Find every line below with the string "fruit" and pick it out.
○ ○ ○ ○ ○ ○ ○
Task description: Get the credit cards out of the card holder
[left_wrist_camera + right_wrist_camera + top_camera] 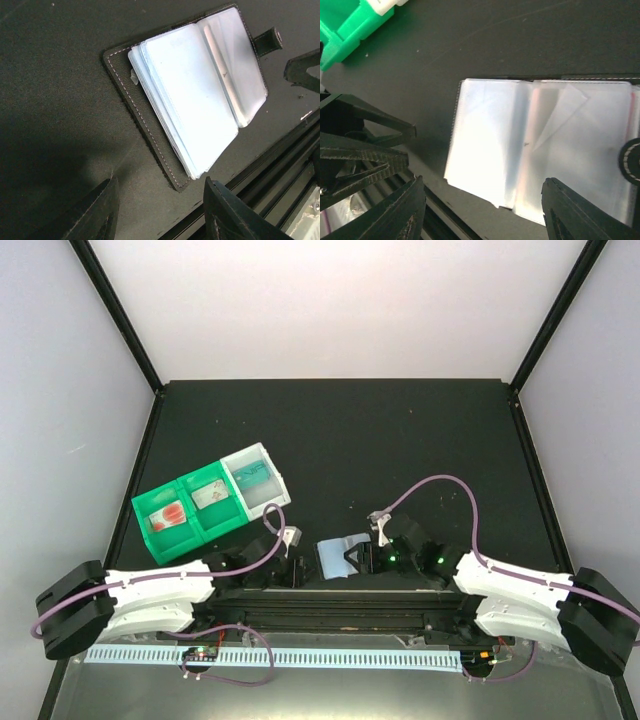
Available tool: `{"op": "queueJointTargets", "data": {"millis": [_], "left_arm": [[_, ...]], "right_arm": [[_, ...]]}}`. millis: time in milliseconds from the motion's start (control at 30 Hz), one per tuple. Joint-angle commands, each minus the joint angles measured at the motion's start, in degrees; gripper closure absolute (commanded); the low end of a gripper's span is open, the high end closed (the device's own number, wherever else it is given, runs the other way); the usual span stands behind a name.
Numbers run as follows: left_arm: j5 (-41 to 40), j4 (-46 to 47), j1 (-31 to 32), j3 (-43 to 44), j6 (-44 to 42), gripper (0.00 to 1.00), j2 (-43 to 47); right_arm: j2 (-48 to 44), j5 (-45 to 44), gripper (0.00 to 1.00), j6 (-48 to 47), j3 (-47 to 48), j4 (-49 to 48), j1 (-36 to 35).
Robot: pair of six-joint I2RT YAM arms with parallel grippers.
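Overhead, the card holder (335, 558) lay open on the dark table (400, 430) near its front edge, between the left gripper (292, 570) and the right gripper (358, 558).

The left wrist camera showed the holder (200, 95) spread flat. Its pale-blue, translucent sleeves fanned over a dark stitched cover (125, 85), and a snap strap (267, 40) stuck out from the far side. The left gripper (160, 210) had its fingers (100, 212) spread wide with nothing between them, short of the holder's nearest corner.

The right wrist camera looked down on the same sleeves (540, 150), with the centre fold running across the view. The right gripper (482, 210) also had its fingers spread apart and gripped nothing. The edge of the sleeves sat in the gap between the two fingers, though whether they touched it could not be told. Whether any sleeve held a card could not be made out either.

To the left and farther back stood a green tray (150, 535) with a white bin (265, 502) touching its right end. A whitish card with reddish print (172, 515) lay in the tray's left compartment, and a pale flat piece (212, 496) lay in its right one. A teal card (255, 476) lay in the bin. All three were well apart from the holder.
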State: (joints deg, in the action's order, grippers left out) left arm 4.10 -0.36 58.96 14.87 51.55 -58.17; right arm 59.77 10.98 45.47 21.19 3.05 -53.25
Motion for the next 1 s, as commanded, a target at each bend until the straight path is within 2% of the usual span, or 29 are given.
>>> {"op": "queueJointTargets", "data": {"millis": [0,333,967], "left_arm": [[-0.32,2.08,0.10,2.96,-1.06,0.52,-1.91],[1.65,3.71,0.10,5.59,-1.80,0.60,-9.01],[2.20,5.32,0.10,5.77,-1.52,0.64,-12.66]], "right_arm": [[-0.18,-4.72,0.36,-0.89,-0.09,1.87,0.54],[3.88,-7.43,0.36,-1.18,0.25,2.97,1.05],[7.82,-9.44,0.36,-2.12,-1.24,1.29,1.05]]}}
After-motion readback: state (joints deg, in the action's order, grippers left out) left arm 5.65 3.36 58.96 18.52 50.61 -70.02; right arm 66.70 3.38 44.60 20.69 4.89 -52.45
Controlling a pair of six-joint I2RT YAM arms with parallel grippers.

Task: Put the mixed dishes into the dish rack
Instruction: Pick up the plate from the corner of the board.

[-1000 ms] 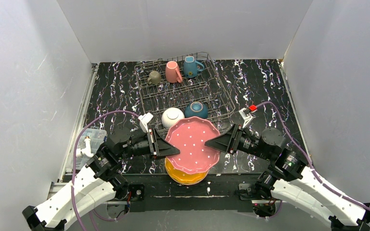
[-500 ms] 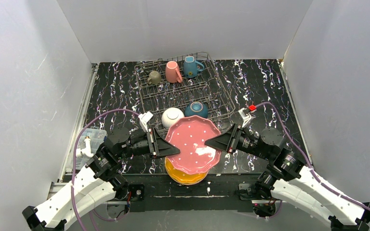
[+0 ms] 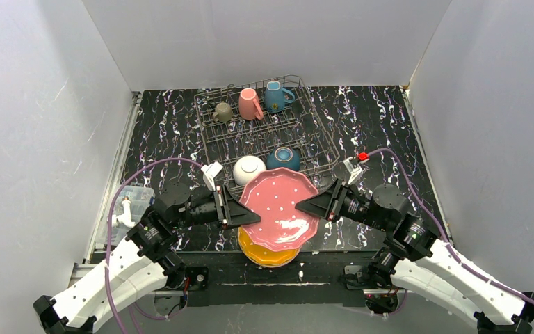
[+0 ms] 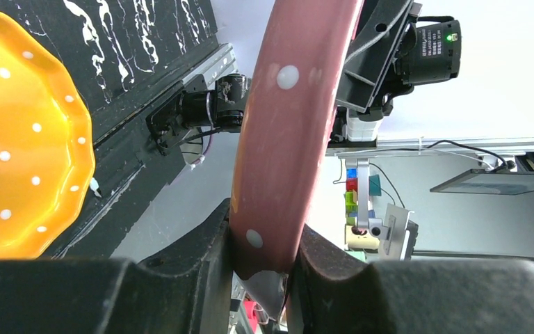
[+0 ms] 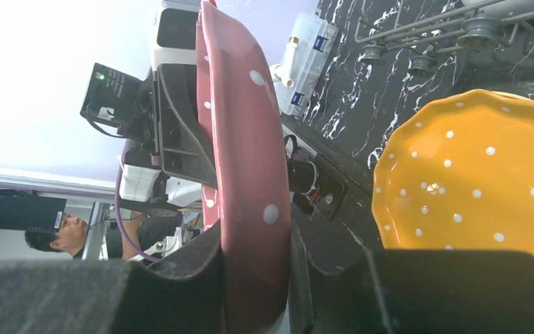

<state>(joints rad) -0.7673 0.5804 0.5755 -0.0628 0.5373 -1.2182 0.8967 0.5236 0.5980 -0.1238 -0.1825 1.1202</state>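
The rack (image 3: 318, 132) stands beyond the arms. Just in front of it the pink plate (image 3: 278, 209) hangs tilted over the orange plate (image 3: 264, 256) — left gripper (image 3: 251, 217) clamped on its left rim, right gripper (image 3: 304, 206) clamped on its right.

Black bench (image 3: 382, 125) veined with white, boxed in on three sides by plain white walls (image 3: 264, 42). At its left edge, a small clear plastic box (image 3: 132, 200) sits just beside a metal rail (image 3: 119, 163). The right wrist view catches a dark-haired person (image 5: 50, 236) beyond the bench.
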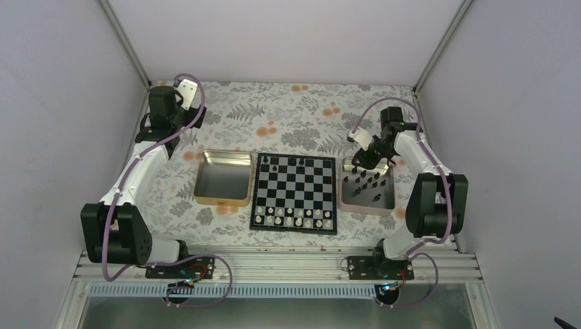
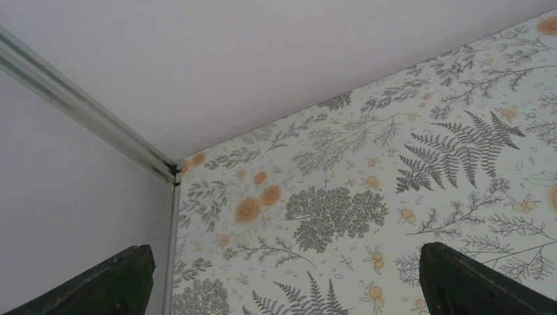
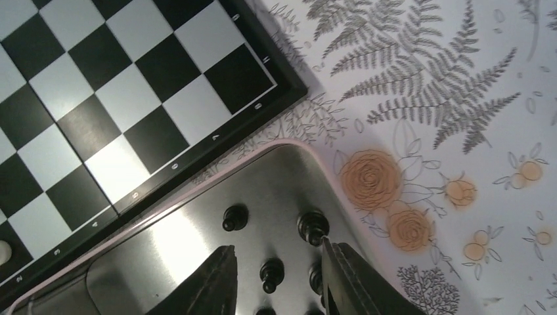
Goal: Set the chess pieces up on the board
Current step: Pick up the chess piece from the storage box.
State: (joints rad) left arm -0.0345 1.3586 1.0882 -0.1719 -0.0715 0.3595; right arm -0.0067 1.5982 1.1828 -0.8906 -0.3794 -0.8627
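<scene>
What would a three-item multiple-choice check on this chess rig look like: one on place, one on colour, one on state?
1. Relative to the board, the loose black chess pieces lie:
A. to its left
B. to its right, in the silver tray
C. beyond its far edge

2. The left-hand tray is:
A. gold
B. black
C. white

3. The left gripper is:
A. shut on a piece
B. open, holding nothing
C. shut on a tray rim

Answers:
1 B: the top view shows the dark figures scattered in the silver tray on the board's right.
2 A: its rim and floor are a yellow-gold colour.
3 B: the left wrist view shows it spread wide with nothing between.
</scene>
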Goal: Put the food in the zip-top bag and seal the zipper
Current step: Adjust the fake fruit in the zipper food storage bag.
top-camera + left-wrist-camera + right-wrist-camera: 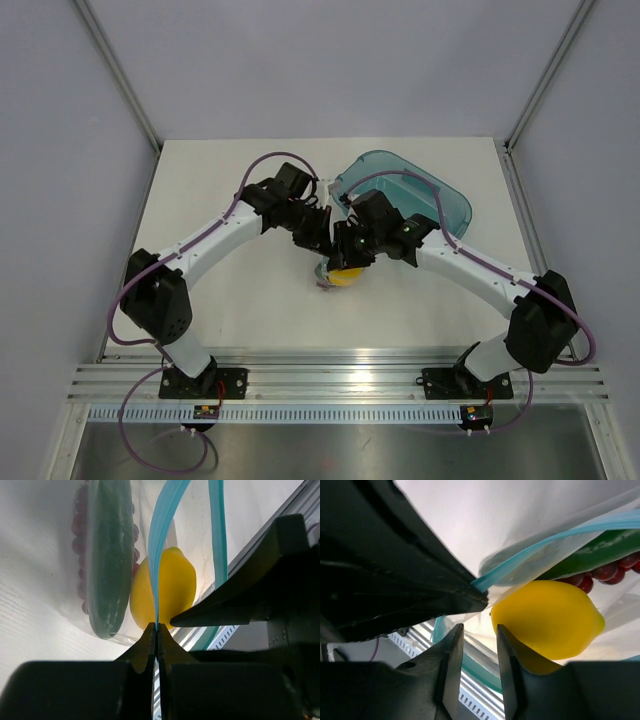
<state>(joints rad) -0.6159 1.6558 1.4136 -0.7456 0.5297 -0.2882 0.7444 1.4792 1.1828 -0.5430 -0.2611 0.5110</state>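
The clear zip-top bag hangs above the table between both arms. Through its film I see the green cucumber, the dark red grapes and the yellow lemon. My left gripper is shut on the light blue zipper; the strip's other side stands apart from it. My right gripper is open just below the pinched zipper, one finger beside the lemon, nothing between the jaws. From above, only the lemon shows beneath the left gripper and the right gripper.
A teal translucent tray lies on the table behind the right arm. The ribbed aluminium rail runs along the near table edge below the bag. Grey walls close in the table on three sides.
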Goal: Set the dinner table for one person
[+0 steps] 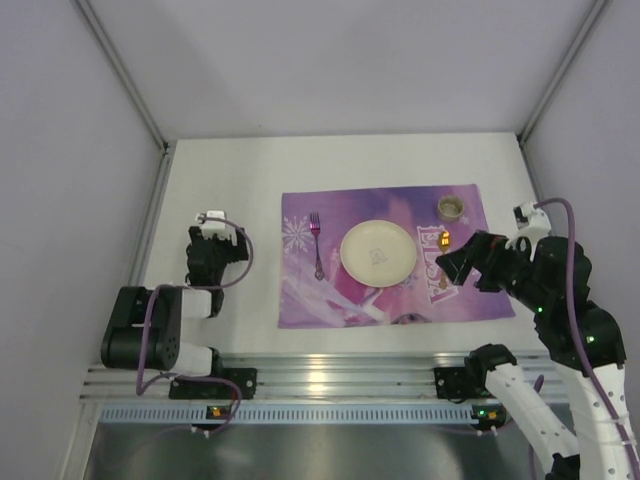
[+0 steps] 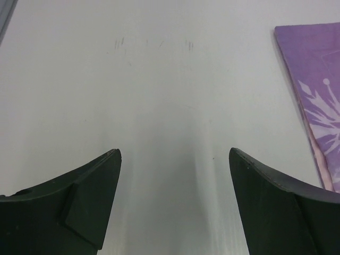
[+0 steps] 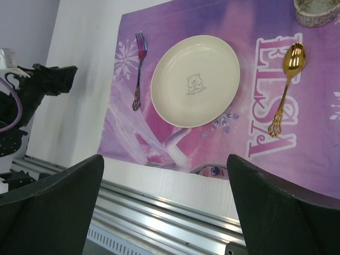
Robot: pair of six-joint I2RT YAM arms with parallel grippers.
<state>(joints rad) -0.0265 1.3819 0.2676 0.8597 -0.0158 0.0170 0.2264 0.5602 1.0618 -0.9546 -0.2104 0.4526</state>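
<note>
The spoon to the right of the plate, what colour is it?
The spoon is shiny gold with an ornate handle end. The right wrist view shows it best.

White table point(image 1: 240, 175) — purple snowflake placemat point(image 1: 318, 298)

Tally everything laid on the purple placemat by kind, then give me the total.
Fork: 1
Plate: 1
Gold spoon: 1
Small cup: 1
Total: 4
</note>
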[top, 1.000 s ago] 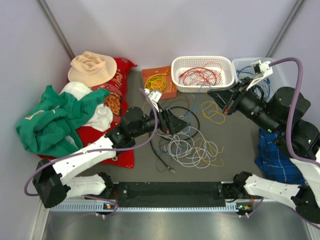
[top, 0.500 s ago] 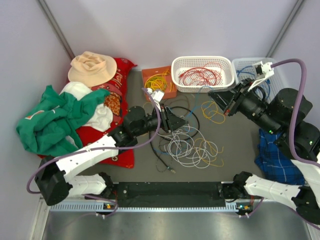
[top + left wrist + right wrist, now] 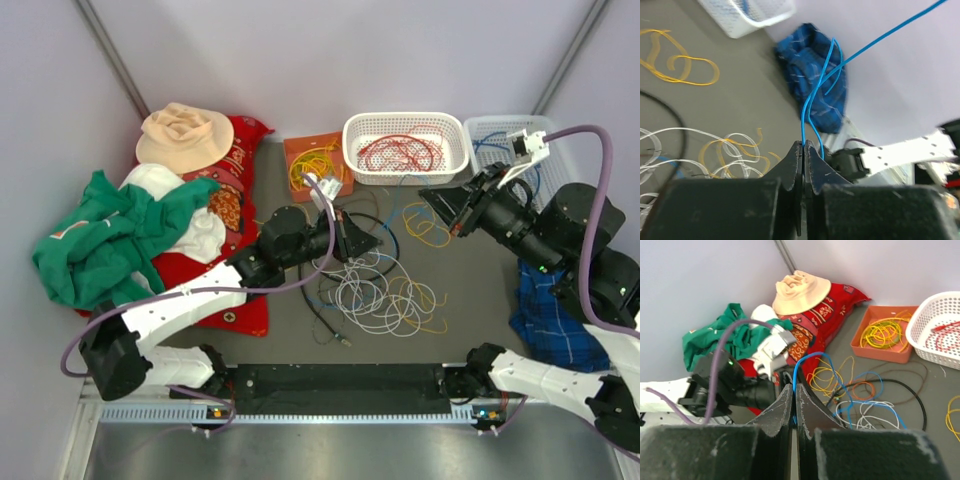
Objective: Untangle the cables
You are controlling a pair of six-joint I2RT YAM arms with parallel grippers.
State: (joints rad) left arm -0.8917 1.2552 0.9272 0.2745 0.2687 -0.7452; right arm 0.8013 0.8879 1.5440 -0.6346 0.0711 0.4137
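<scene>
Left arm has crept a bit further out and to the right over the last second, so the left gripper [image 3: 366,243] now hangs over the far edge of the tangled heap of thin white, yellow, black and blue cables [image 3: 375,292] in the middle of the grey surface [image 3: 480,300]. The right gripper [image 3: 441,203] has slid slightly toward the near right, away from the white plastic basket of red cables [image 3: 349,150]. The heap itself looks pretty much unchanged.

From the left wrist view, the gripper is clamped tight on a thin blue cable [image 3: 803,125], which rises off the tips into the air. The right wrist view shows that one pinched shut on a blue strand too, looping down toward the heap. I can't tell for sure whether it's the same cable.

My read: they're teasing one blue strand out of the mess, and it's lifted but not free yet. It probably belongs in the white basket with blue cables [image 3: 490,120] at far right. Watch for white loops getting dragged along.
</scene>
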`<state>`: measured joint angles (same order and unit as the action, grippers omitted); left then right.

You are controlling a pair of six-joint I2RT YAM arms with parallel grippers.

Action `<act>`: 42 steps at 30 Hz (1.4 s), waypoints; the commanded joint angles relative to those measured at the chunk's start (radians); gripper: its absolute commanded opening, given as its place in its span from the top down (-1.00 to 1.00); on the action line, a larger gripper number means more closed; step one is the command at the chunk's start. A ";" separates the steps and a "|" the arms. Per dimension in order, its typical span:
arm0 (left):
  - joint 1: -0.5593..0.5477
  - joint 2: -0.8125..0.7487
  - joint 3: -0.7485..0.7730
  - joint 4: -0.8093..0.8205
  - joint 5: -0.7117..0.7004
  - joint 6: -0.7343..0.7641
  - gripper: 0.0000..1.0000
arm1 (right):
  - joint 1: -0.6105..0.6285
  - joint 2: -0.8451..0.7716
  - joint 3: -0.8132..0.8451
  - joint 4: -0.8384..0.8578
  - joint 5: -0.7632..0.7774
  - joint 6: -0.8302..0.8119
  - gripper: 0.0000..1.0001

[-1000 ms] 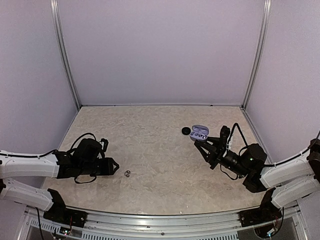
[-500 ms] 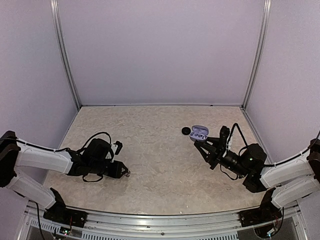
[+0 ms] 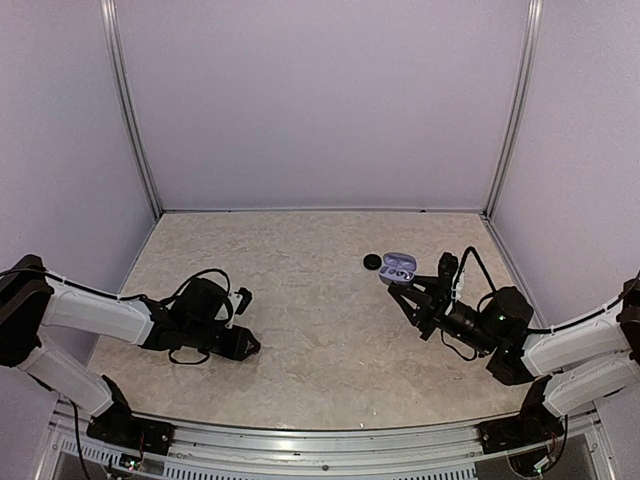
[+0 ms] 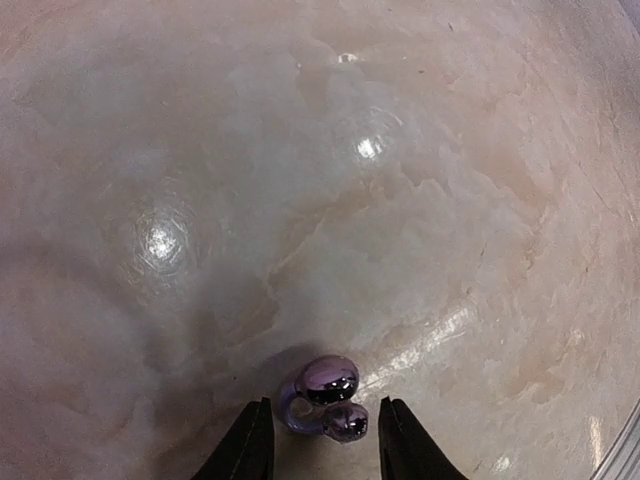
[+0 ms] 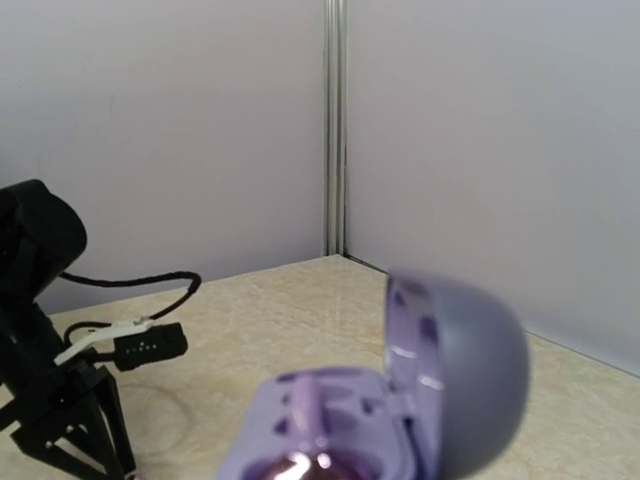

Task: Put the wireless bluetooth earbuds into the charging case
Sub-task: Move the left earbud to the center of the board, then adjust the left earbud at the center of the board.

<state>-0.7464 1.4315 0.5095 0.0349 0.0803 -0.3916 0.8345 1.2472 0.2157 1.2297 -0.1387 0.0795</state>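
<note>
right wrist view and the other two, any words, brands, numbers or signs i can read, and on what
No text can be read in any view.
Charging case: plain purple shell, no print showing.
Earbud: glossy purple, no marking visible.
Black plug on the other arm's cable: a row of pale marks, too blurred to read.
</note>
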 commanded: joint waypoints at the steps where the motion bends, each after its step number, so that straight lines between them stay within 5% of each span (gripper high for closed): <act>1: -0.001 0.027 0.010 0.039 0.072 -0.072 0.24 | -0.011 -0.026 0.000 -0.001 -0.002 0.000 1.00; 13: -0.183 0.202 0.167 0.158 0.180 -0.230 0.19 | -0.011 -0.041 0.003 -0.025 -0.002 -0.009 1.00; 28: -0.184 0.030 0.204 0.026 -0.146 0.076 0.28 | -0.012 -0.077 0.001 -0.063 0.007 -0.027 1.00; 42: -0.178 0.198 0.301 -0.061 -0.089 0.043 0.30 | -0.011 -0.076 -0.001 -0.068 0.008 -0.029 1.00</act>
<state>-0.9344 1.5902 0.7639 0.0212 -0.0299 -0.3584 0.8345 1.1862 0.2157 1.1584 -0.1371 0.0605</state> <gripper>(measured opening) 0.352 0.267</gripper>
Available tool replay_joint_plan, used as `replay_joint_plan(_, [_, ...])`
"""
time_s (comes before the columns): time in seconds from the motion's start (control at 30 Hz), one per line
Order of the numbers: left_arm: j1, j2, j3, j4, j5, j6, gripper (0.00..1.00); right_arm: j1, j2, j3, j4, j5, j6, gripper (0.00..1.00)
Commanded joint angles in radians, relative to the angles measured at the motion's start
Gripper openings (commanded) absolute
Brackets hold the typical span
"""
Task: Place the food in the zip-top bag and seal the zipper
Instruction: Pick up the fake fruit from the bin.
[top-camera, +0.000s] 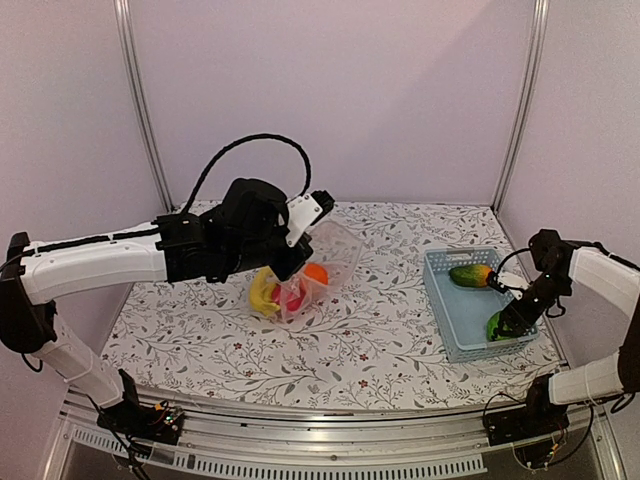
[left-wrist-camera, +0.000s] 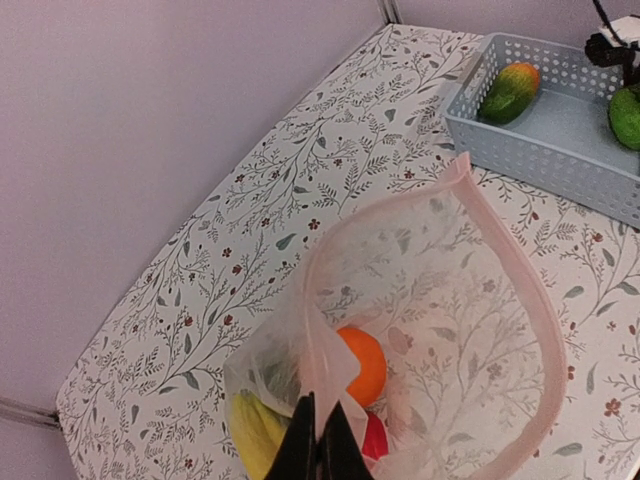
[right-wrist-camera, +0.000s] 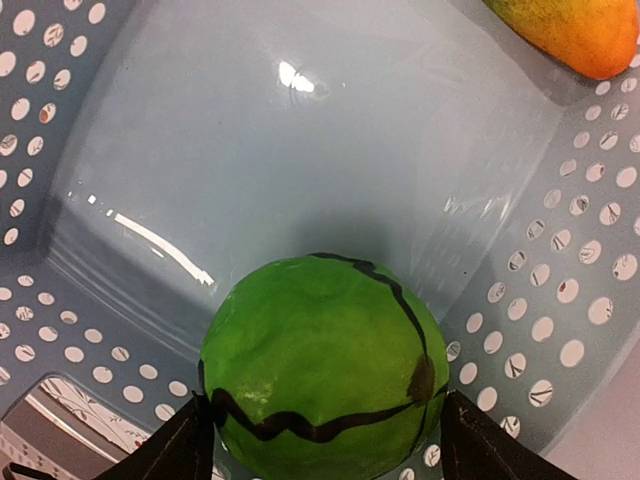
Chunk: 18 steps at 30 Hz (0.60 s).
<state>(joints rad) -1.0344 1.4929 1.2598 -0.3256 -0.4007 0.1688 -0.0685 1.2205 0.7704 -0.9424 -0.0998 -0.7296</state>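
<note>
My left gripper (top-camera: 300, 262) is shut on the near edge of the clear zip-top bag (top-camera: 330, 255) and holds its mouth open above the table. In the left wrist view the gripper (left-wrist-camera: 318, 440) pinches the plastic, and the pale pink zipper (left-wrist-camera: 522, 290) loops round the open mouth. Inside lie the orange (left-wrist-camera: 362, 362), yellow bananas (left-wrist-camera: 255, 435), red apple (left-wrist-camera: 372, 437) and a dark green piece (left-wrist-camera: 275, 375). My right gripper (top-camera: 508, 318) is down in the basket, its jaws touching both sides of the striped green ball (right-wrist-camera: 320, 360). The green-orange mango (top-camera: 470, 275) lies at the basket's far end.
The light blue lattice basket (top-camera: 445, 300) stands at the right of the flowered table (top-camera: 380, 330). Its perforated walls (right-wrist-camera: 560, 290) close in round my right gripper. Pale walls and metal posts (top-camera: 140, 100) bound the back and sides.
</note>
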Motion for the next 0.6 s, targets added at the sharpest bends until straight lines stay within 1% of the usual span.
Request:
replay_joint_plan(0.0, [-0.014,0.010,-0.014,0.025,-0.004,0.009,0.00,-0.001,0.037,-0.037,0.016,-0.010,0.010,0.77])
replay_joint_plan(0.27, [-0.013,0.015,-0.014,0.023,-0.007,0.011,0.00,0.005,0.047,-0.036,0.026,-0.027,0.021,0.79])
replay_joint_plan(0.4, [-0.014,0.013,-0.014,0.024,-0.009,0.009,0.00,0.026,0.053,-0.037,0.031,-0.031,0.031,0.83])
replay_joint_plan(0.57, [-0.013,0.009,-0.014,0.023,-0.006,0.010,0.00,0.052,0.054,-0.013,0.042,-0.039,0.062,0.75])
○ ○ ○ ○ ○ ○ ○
ANSWER TO THIS EXERCISE:
Current step: Adjust the fake fruit in the zipper food storage bag.
Instruction: Pick up the fake fruit from the bin.

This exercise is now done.